At Midway, TSA crews seized 38 firearms last year — one for every 170,915 passengers — down from 42 in 2021.
“Our TSA officers are doing a fantastic job preventing weapons from making their way onboard to aircraft, but the responsibility falls to passengers to pack smart and keep prohibited items out of their baggage,” Illinois TSA Federal Security Director Dereck Starks said.
Have gun, won’t travel
When it comes to firearms seized, which airports topped the list?
The Top 10 last year, according to the TSA:
• Hartsfield-Jackson Atlanta International Airport, 448
• Dallas/Fort Worth International Airport, 385
• Houston George Bush Intercontinental Airport, 298
• Nashville International Airport, 213
• Phoenix Sky Harbor International Airport, 196
• Orlando International Airport, 162
• Denver International Airport, 156
• Austin-Bergstrom International Airport, 150
• Fort Lauderdale-Hollywood International Airport, 134
• Tampa International Airport, 131.
We would be remiss if we didn’t take note that Pat Gengler, the longtime undersheriff and public information officer for the Kane County sheriff’s office, retired at the end of December.
Gengler, 52, started in 1996 as a patrol deputy and left after serving as the sheriff’s right-hand man for two administrations.
Pat Gengler addresses the media at the end of a hostage situation at Northwestern Medicine Delnor Hospital in Geneva. Gengler retired in December after more than 25 years with the sheriff’s office, including serving as undersheriff for two administrations.
– John Starks | Staff Photographer, 2017
Gengler, a native of the Aurora area, worked in security at the Hollywood Casino in Aurora for four years after graduating college. He said it helped him learn to deal with people — happy winners, angry losers, drunk people.
After applying for law enforcement jobs, “Kane County called me first, and I just made a home there,” he said.
Susan asked for memories, good and bad, of his tenure.
“The roughest day was Delnor (Hospital),” Gengler said, a reference to the day in May 2017 when a hospitalized county jail inmate overpowered a guard, stole his gun and took a nurse hostage for several hours. The inmate beat and sexually assaulted her. Eventually, a SWAT team shot the inmate to death.

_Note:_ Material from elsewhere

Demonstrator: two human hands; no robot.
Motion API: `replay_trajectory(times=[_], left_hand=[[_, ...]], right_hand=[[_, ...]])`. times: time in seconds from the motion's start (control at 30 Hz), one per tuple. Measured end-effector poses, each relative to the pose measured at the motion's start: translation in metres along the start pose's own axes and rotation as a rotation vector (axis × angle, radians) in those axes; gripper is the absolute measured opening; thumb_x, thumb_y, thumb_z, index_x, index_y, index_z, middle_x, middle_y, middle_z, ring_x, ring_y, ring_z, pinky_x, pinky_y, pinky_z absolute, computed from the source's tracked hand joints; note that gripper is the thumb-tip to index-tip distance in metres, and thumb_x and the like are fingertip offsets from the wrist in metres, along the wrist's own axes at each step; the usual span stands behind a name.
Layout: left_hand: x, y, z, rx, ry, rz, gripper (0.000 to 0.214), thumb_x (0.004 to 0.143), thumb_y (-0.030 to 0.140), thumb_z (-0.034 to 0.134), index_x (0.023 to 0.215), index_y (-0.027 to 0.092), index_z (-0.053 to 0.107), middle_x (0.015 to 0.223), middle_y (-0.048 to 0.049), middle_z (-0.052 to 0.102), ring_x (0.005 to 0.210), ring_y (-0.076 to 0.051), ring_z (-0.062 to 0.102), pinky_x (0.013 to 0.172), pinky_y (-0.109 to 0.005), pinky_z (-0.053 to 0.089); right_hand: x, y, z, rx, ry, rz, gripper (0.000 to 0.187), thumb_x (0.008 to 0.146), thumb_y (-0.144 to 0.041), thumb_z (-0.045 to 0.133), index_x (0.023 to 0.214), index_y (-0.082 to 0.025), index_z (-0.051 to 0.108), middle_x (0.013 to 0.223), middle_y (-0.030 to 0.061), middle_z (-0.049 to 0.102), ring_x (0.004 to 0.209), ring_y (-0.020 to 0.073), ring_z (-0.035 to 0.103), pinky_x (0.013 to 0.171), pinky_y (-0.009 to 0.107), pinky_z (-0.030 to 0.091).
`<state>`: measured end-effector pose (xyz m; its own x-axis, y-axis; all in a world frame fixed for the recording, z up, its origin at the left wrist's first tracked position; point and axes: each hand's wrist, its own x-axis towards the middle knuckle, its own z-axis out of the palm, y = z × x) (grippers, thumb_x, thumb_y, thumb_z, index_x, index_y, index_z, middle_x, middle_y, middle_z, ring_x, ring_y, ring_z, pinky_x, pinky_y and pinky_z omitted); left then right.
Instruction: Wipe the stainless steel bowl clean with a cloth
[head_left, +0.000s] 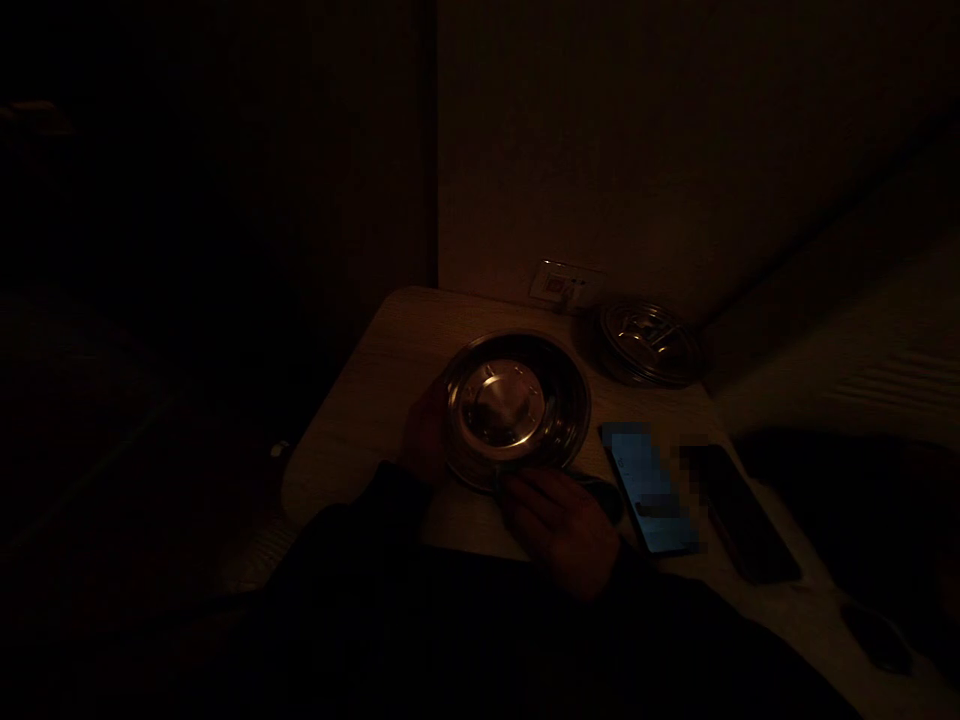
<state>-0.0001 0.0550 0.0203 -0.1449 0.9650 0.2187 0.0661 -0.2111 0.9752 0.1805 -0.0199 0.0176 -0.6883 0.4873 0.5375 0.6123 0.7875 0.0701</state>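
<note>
Dimly lit, a wall (600, 150) backs the bowl (504, 408) and wood-grained table (375, 390).

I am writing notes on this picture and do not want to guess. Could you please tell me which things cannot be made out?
All in the head view:
1. Left hand: its fingers are lost in shadow beside the metal bowl.
2. Right hand: too dark to tell if its fingertips hold anything.
3. Lit phone: text too small, partly pixelated.
4. Dark object at lower right: shadow hides what it is.
</note>
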Motion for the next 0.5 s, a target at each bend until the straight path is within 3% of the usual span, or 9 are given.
replay_trajectory(times=[0.2, 0.33, 0.5], left_hand=[[0.0027, -0.0009, -0.0023, 0.121, -0.005, 0.051, 0.031, 0.092, 0.031, 0.043, 0.11, 0.018, 0.064, 0.116, -0.0069, 0.071, 0.113, -0.024, 0.063, 0.101, -0.036, 0.048], [0.0016, -0.0023, -0.0042, 0.125, -0.026, 0.047, 0.035, 0.095, 0.032, 0.036, 0.111, 0.019, 0.065, 0.113, -0.0062, 0.072, 0.113, -0.023, 0.064, 0.101, -0.035, 0.048], [0.0002, -0.0049, -0.0045, 0.12, -0.013, 0.044, 0.033, 0.094, 0.025, 0.038, 0.113, 0.018, 0.064, 0.121, -0.0066, 0.069, 0.115, -0.022, 0.062, 0.104, -0.033, 0.045]], right_hand=[[0.0021, -0.0015, -0.0005, 0.0, 0.043, 0.026, 0.023, 0.097, -0.012, 0.048, 0.097, -0.015, 0.071, 0.104, 0.0061, 0.074, 0.094, 0.0206, 0.066, 0.081, 0.034, 0.056], [-0.0017, 0.0004, -0.0019, -0.012, -0.014, 0.018, 0.022, 0.096, -0.011, 0.049, 0.099, -0.015, 0.071, 0.106, 0.0059, 0.074, 0.095, 0.0213, 0.066, 0.082, 0.035, 0.055], [0.0061, -0.0061, 0.005, 0.023, 0.07, 0.056, 0.022, 0.097, -0.012, 0.049, 0.096, -0.015, 0.071, 0.103, 0.0065, 0.074, 0.094, 0.0199, 0.065, 0.081, 0.033, 0.055]])
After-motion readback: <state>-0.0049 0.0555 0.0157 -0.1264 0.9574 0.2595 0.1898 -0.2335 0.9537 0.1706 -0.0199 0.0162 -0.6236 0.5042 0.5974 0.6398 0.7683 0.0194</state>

As for his good memories, “I got to do pretty much everything I could have imagined,” Gengler said. “I never thought I would have been good at it.”
Mayors honor top prosecutor
Congrats to DuPage County State’s Attorney Bob Berlin, who on Wednesday was named the DuPage Mayors and Managers Conference’s Governmental Leader of the Year.

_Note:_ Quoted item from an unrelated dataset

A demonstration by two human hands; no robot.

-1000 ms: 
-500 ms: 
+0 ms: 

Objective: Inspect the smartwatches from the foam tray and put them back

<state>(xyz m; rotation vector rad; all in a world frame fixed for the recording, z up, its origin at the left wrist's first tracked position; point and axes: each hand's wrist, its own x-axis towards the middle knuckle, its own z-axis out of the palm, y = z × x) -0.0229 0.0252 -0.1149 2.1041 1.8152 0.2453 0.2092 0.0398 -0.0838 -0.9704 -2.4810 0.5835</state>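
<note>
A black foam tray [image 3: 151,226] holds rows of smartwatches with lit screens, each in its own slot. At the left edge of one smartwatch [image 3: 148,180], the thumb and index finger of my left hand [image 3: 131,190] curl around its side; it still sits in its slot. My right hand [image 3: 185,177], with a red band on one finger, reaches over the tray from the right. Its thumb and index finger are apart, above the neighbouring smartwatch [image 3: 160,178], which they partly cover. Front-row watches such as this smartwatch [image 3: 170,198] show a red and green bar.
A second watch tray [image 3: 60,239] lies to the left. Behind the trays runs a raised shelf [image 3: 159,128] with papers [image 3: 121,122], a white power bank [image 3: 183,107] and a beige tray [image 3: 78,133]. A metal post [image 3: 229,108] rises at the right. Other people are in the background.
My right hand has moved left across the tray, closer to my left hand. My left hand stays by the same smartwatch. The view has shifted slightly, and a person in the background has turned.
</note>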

Berlin, the county’s top prosecutor since 2010, earned the award for his role in working with state legislators to make changes to the SAFE-T Act, as well as for his advocacy on behalf of local governments, the mayors conference said.
Darien Mayor Joseph Marchese presents DuPage County State’s Attorney Robert Berlin with the DuPage Mayors and Managers Conference’s 2022 Governmental Leader of the Year Award on Wednesday.
– Courtesy of the DuPage County State’s Attorney’s Office
Darien Mayor Joseph Marchese presented the award to Berlin during the group’s annual legislative reception and dinner.
“I am truly honored to accept this award on behalf of my entire office as well as law enforcement throughout the county,” Berlin said in an announcement of the award. “Public safety is a collaborative effort. The support my office receives from law enforcement throughout the county is extraordinary, and for that I thank them.”
Marchese called Berlin a champion for public safety in DuPage County.
“He has consistently collaborated with municipalities across the county to decrease crime and improve public safety,” he said.
The group is a council of 35 municipal governments in DuPage. Its members include both elected and appointed officials.